The Case of Liberty Reserve
In what is described as possibly the largest online money laundering case ever brought by the U.S. government, in May 2013, federal prosecutors charged Liberty Reserve, a currency transfer and payment processing company based in Costa Rica, with allegedly laundering billions of dollars, having conducted 55 million transactions that involved millions of customers around the world. Liberty Reserve users were required to make any deposits or withdrawals through the use of third-party exchangers, “thus enabling Liberty Reserve to avoid collecting any information about its users through banking transactions or other activity that would leave a centralized financial paper trail.” Another key feature of Liberty Reserve transactions was that they could not be repudiated.

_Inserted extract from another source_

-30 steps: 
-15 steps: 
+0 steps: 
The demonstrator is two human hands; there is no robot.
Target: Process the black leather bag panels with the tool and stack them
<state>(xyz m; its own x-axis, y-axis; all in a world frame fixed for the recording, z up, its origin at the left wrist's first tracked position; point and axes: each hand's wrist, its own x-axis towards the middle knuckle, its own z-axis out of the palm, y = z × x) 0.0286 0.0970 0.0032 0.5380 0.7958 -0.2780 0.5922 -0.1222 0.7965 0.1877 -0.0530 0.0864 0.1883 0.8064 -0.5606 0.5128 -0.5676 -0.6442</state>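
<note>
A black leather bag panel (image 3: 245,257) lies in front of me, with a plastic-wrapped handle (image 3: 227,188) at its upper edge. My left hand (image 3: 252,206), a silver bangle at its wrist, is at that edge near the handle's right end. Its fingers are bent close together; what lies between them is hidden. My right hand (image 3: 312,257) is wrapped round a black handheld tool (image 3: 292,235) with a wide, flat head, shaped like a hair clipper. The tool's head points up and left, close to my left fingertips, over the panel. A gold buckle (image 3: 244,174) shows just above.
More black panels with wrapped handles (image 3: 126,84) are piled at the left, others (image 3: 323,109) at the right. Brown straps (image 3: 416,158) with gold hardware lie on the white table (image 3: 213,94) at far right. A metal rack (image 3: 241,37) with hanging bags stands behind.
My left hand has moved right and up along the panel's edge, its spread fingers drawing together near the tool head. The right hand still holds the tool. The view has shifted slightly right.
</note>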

The Case of Bitcoin and Silk Road
For approximately two and a half years, an underground website known as Silk Road “was used by several thousand drug dealers and other unlawful vendors to distribute hundreds of kilograms of illegal drugs and other unlawful goods and services to well over a hundred thousand buyers, and to launder hundreds of millions of dollars derived from these unlawful transactions.” One of the two major ways that Silk Road sought to operate beyond the reach of law enforcement was by requiring “that all transactions on Silk Road be paid with Bitcoins, an electronic currency that is as anonymous as cash.” Silk Road operated from January 2011, when it was established, until October 2, 2013, when the website was seized by law enforcement. In all, Silk Road is alleged to have generated the Bitcoin equivalent of “approximately $1.2 billion in sales and approximately $80 million in commissions.” The alleged mastermind operator of Silk Road was ultimately convicted of multiple federal crimes.
Virtual currencies represent a challenge for law enforcement and every national government. Their promise to provide fast, safe and low-cost global funds transfers must be viewed relative to the risks associated with these currencies being used to facilitate and obfuscate transactions related to criminal activities, including money laundering, trading in illicit drugs and global fraud.